I was out for a run/walk (in which I mostly walk and rarely run) one evening along the beach path, and a man down on the rocks called out to me, "I saw a dolphin! It was right over there!" and pointed very near where his line was.
"He's moved away now. Look over where that crowd of gulls are."
I stopped and sure enough, in the distance, we saw the sleek curves emerging out of the waves, here . . . now there . . . now here . . . now there. A third man came along walking his dog and asked us what we were looking at.
"We saw dolphins!" I said, and pointed.
"We don't get many dolphins up here, because of the climate. More often seals . . . ah, I see it now!"
Then the three of us stood for a few minutes looking out to sea. The fisherman was Middle Eastern, I'm American, and the man with the dog was British.
Afon's cousin was baptized a couple of weekends ago, so we spent time with my in-laws in Bangor. I also got to see my old professor, who attends the same parish in Bangor. He was my thesis supervisor who first told me about Charles Williams's Arthurian poetry and then handed me his own copy of The Anathemata. The Anathemata has heavily influenced the conception and the writing of the first story.
"Can I hug you?" I asked him.
"Uh . . . well, yes . . . although the only people ever interested in hugging me are my daughters. So I shall consider you an honorary daughter."
That made me happy. He gave me his phone number and told me to call whenever I was headed back to Bangor. He used to take me to the pub every week and we'd discuss my thesis.
I'll never forget the lecture he gave at the Catholic Chaplaincy one evening in mid-autumn. He was addressing the frequent question of whether or not King Arthur really existed. "The answer to that question," he said, in his serene English accent, "is not yes, and not no, and not even maybe . . . but probably."
We kept trying to get Afon to kiss his baby cousin, but each time we said, "Kiss baby James," Afon would shake his head violently and whine. This must be jealousy. It was neat to see and feel what it would be like if we had more children. In the end, we were able to get Afon to kiss his cousin, but we weren't expecting it. Alas, no photographic evidence! Maybe next time.
John is the Godfather! |
I like to hear stories about my grandmother-in-law. Her name was Elfrid because at the time she was born, her father was interested in Anglo-Saxon. I think it's a superb name. (My husband disagrees, but I have final say in baby names anyway!) It suited her because she went on to study Middle English at Oxford. She died shortly after I started dating John, so I never got to meet her. My father-in-law tells me we would have really taken to each other. "You had the same subject," he says.

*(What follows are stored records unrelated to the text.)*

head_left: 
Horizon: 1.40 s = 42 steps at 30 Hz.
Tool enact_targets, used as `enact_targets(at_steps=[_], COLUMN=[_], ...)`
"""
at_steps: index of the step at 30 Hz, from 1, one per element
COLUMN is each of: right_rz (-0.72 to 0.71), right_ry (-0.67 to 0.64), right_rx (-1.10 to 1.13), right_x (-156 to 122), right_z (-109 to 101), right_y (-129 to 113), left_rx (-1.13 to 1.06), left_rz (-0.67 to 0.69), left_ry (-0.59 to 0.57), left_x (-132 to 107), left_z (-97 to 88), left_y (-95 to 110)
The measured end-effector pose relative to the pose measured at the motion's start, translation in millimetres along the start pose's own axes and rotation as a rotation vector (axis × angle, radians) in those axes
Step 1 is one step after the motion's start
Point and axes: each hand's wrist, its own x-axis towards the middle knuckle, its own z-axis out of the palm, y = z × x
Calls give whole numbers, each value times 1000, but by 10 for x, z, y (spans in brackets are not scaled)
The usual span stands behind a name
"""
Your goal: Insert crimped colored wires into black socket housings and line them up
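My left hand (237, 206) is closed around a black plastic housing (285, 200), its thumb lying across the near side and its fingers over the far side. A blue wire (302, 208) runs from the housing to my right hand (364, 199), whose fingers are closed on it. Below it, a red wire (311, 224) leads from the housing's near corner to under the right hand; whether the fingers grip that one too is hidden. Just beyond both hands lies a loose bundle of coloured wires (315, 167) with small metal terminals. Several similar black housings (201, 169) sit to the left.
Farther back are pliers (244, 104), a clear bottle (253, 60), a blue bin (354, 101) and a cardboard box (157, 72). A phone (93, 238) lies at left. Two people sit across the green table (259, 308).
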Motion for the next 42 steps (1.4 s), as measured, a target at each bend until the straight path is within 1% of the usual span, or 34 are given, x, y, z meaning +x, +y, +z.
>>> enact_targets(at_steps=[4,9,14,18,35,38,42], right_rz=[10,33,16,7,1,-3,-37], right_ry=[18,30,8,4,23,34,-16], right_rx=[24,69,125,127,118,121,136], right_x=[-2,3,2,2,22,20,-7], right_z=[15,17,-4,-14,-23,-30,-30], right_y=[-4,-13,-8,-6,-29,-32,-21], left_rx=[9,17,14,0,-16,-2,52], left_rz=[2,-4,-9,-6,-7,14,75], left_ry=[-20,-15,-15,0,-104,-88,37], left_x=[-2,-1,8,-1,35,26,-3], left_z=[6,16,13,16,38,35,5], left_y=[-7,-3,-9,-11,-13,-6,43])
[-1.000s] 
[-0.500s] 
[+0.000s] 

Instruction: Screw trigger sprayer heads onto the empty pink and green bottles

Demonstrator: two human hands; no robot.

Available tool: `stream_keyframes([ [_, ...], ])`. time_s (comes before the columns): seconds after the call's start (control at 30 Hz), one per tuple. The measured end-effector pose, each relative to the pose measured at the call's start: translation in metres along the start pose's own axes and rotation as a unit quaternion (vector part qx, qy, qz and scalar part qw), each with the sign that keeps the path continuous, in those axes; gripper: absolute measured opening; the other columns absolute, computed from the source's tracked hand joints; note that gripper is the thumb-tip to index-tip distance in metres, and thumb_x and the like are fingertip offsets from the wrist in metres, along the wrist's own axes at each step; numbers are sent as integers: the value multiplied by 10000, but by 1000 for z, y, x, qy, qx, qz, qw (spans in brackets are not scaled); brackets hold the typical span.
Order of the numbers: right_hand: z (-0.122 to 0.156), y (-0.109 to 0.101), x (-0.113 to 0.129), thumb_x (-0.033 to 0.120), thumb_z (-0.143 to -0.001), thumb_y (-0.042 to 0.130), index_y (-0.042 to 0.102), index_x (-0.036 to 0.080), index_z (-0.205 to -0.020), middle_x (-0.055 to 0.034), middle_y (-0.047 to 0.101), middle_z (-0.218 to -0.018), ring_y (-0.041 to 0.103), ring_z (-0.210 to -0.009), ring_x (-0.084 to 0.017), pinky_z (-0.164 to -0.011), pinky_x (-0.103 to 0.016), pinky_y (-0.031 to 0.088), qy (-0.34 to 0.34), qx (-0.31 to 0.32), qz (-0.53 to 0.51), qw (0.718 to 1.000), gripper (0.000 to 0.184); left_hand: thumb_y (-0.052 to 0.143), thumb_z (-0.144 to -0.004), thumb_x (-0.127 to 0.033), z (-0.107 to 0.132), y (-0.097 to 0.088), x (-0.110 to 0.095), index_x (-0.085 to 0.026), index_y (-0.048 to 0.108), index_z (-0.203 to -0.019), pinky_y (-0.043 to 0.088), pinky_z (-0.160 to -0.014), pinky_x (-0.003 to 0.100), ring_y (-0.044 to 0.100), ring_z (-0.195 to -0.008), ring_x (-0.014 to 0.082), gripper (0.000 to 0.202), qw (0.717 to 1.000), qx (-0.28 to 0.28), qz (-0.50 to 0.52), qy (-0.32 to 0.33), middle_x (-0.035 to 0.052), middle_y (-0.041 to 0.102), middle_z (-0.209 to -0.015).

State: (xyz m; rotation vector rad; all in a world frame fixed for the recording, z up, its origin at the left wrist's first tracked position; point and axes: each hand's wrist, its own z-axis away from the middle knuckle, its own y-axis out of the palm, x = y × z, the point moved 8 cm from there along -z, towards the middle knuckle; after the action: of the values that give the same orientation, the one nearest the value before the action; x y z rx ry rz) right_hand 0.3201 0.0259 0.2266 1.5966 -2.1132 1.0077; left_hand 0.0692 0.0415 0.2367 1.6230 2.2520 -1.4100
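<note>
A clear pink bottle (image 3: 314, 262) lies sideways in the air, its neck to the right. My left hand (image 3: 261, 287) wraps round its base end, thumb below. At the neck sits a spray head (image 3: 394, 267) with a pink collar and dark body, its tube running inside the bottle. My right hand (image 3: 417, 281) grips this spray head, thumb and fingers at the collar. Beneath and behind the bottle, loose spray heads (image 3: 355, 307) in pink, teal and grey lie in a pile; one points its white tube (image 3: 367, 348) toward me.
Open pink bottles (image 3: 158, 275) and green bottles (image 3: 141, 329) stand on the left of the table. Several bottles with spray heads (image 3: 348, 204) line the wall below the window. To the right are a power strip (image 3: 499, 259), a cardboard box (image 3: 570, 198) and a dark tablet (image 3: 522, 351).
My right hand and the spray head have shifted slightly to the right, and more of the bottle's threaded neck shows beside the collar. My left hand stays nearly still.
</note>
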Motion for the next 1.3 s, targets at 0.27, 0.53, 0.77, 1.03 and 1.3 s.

She taught at Oxford at a time when men there were scarce because of the war. I knew she was acquainted with and taught by Tolkien, by John's aunt recently told me that she was better acquainted with Hugo Dyson. Once, she was invited to attend an Inklings meeting, but she declined because, our aunt says, "she had an aversion to pubs"!
Another story about Elfrid, from her brother's autobiography: there was segregated swimming at the time, so Clare, the older and more dominant sister, contrived an idea. They dressed up their little brother like a girl and smuggled him into the pool. This spunky aunt was later a patroness to my husband's family when he a child. My father-in-law tells me that she used to take one child off of my mother-in-law's hands for the day to give her a rest (she had four, all close in age!).

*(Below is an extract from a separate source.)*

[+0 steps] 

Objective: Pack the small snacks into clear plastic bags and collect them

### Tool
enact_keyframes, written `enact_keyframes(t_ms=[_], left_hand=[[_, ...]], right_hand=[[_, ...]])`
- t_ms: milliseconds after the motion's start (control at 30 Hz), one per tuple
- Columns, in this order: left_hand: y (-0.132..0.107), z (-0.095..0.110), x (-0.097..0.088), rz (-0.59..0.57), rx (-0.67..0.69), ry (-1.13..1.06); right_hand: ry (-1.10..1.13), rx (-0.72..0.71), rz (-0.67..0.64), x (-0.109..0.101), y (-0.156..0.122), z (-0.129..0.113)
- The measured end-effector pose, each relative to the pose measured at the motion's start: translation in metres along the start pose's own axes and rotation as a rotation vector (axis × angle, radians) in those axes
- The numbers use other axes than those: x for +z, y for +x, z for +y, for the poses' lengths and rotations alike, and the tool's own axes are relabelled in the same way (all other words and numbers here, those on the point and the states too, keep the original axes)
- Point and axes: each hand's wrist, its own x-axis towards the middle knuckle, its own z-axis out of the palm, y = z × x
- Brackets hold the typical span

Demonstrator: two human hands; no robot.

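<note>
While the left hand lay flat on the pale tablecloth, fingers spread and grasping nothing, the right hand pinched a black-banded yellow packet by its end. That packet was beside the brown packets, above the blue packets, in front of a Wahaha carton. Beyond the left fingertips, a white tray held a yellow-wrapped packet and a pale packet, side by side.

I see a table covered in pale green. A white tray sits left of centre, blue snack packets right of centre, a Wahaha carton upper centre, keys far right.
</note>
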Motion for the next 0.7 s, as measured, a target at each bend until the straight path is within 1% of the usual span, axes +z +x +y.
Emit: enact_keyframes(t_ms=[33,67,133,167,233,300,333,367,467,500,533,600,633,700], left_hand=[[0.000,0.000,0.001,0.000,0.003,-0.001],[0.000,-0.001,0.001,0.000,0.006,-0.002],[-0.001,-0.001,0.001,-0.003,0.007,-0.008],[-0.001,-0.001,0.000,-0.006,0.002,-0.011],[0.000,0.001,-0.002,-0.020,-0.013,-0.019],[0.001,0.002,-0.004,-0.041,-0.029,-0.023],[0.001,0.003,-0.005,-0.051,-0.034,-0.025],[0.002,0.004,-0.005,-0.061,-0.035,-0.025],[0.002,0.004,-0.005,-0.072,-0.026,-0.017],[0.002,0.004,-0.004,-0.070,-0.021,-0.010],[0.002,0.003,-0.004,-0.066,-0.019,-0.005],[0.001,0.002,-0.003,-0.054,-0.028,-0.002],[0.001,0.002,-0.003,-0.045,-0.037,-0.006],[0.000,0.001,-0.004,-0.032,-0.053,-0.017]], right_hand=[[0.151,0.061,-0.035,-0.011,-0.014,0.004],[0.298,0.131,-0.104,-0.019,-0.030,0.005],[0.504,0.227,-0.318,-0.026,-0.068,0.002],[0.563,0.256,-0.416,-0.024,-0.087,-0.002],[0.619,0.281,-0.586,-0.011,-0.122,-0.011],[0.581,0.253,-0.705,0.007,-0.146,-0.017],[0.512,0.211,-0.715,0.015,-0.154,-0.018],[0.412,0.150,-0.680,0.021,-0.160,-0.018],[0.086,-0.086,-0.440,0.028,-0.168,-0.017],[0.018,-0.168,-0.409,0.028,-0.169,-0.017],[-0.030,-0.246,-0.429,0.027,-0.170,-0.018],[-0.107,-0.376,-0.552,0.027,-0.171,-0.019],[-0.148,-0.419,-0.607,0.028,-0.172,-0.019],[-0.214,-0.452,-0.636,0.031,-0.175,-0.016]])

"She always chose John," my dad-in-law said, with his lopsided smile.
"Why do you think that is?" I asked.
"I think she thought he was the one whose absence would give [my-mum-in-law] the most relief."
That sounds about right!
We can just call Afon, John, Jr. for that matter. When I took him to Conwy, we were waiting for the bus at the end of the day. He was being hyper and running about, and somehow bumped his head. He let out a loud wail, and an old woman who was there, quite robust and fashionable, put her hand on his damaged head and said, "Oh, dear! It was the fairies!"
His name means River, which is pretty accurate. Don't let the cute fool you. He's a force of nature.
She couldn't have known how it pleased me to hear such an explanation.
She, her husband, and her other companions looked after us for the rest of our bus journey together and made sure we caught our connecting bus on time.
Another bus story: on Holy Saturday, I rode the stuffed bus down into town to do some last-minute Easter shopping, and I saw a man there about aged fifty, sitting and whittling away on a peace of wood with a sort of detractable x acto knife. The curled shavings smelled divine and were piled high around his feet. I got a place standing next to him and saw that he almost a hundred lovespoons tied on a ring of twine. Some were polished and some raw, but they were all rough and beautiful, no longer than my palm.
I struck up a conversation, telling him how nice it was to see a craftsman working in his native trade and asked to buy one. He let me pick one out from the ring of twine and cut it loose. "That one's cherrywood," he said.
I asked him what his name was.
"Trefor," he said. "With an 'f'."* I grinned and grinned. I knew we were home.
*In the Welsh language, a single f makes the sound of a v in English. Hence Afon is pronounced Ahv-on, no relation to the American makeup company.